One of the most common questions from new and intermediate weightlifters and bodybuilders is about which protein is best for them to be using. And no wonder, given all the hype and noise from the supplement companies about their product being the only one that works – or at least that their protein works best.
So which protein IS best for weightlifters and bodybuilders? The question is more complicated than it appears on the surface and depends mostly on the time of day and your particular dietary regimen. For example, vegans will want to stay with soy protein – while it doesn’t have a great biological value (BV), it isn’t derived from animal sources. Vegetarians will be better using milk-based proteins and egg protein, but won’t want to include proteins from chicken, fish and beef.
The majority of weightlifters and bodybuilders are neither vegan nor vegetarian though, so for you the question of which protein is best depends entirely on timing. Getting your proteins from natural foods is preferable and can even be enough for some, but a whey protein supplement is a wise choice on the days you’re hitting the gym.
Whey protein is considered the gold standard for weightlifters and bodybuilders, and it is – but ONLY for your pre-workout and post-workout shakes. While whey is the fastest and most biologically available (highest BV) protein, it clears the bloodstream within 90 minutes or so and does cause a spike in blood sugars. Both of these traits are ideal before and after your exercises, as you want the protein into your bloodstream fast so that it’s available when needed, and the insulin release from the sugar spike helps transport the proteins and glucose to the muscles to build, and then replace, your muscle energy.
But because whey clears your system so quickly, you would need to replenish your protein supply every 90 minutes to keep it available to your system – not a viable solution for almost anyone. Not to mention you’d be missing out on a lot of the digestive enzymes and other nutrients found in protein-rich fish and meats.
So at other times during your workout days and throughout your rest days you should be consuming protein from natural sources.
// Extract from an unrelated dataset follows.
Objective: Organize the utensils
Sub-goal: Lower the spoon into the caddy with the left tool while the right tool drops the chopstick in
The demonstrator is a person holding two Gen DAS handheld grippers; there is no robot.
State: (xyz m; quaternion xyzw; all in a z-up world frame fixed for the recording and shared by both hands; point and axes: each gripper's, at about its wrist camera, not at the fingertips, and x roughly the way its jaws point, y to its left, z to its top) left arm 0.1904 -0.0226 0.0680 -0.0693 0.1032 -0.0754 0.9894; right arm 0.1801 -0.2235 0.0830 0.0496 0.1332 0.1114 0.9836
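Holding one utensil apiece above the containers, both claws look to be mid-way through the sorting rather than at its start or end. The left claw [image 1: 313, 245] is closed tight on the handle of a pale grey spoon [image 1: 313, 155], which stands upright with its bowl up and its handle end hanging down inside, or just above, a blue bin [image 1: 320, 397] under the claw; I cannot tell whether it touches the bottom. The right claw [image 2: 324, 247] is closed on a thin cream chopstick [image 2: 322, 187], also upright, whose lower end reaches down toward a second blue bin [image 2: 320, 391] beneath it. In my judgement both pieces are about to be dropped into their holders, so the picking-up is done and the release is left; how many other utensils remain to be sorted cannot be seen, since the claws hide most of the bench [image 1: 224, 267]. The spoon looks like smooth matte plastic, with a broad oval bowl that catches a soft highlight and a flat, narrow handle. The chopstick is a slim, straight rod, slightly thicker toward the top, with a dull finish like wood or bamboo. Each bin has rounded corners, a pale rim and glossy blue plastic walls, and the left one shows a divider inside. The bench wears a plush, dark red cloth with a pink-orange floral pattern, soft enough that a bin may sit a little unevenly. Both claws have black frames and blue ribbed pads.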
Examples include steak and eggs or bacon and eggs for breakfast, chicken for lunch (since it’s also good cold), and alternating fish and beef for supper. Eggs, chicken, fish and beef all have good BV values, absorb at a moderate pace and contain the other ingredients that help to support your protein intake and synthesis within the body. Include low-carb, high-fiber vegetables with your lunch and supper, especially raw vegetables, to balance out your nutritional needs.
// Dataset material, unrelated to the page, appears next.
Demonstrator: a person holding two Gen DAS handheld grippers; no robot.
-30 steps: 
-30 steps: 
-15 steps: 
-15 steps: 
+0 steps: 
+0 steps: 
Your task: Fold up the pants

Your longest fast each day is, of course, while you sleep at night. But while you are sleeping, your body is still burning calories, healing the micro-tears from your workouts and re-balancing your body. Since this is obviously a time when it’s best to have protein available for as long as possible, you want one that has a high BV buts is absorbed much more slowly than whey or even most of the other proteins.
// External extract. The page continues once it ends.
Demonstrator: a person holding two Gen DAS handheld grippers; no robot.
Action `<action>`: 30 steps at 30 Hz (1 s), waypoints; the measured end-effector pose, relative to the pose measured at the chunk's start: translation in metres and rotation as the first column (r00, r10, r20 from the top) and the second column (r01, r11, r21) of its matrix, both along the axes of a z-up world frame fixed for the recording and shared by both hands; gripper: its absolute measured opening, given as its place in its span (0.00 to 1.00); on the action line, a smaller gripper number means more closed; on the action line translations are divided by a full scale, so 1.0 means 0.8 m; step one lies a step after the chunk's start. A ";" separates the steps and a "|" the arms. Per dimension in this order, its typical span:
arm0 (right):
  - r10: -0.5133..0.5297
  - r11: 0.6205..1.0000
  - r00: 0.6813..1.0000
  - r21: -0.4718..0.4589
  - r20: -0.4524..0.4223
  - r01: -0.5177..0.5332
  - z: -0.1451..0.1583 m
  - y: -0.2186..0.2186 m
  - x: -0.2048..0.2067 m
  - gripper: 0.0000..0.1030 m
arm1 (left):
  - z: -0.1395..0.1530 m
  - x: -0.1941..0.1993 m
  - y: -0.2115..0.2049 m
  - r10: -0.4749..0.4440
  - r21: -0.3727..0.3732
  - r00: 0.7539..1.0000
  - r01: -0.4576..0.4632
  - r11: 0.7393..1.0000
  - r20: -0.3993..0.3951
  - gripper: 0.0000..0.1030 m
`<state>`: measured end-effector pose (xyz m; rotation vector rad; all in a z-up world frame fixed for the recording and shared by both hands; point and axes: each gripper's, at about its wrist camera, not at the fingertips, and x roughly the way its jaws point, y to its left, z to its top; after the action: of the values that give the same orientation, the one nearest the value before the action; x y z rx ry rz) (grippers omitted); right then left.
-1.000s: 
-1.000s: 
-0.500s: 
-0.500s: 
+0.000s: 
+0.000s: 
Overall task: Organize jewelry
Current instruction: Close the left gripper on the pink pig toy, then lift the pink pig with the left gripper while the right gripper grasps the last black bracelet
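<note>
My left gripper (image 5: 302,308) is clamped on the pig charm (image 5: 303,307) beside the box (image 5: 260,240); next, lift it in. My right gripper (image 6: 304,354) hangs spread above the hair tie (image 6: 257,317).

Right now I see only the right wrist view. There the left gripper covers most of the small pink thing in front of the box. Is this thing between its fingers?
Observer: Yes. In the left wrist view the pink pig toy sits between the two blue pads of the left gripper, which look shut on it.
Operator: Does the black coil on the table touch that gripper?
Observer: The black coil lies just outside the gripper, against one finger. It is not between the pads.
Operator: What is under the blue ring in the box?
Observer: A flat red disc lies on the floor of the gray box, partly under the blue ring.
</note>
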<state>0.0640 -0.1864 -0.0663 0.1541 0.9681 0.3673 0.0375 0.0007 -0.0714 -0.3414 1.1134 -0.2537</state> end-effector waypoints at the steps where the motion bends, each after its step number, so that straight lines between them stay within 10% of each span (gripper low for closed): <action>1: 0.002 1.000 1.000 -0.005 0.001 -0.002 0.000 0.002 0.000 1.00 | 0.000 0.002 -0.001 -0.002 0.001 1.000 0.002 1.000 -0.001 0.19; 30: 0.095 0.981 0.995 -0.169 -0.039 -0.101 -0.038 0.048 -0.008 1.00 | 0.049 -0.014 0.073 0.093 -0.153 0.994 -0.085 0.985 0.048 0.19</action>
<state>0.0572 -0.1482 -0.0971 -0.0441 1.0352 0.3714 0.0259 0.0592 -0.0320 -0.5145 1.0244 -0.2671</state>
Fortunately casein protein fits the bill perfectly, remaining active in your system for up to 4 hours. Supplement your diet with casein each night using either a casein supplement or by eating a cup or two of low-fat cottage cheese – either way you’ll keep your body efficiently using protein, burning calories digesting it and be protecting your existing muscle mass from themogenic processes while you sleep.
So as you can see, the best protein for weightlifters and bodybuilders depends on the day and time and includes whey, egg, beef, fish, chicken and casein proteins. It will take a bit of planning to start this type of healthy nutrition plan, but soon it will be automatic – and if you only wanted the easiest way to do things you wouldn’t already be weightlifting or bodybuilding, would you?